# [WHAT IS EXPECTED]
A complete and exact copy of the data below is required.

# [SUPPLIED MATERIAL]
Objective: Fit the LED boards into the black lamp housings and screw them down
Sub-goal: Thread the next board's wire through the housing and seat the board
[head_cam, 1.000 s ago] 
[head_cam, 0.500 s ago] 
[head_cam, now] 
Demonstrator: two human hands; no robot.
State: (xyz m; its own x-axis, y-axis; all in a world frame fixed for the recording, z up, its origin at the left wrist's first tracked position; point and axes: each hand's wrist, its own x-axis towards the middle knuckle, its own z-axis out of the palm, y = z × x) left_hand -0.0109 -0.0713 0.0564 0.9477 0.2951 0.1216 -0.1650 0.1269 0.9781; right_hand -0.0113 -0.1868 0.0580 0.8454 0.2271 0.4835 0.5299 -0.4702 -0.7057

# [ANSWER]
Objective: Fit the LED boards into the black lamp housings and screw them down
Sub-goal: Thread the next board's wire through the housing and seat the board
[head_cam, 1.000 s ago] 
[head_cam, 0.500 s ago] 
[head_cam, now] 
Demonstrator: two human hands; no robot.
State: (xyz m; its own x-axis, y-axis; all in a world frame fixed for the recording, z up, its origin at the left wrist's first tracked position; point and axes: each hand's wrist, its own x-axis towards the middle knuckle, its own z-axis out of the palm, y = z × x) left_hand -0.0109 -0.0713 0.0564 0.9477 0.2951 0.1216 -0.1650 0.1269 0.9781; right_hand -0.0113 -0.1868 0.0580 0.8454 0.2271 0.4835 0.5299 -0.4702 -0.7057

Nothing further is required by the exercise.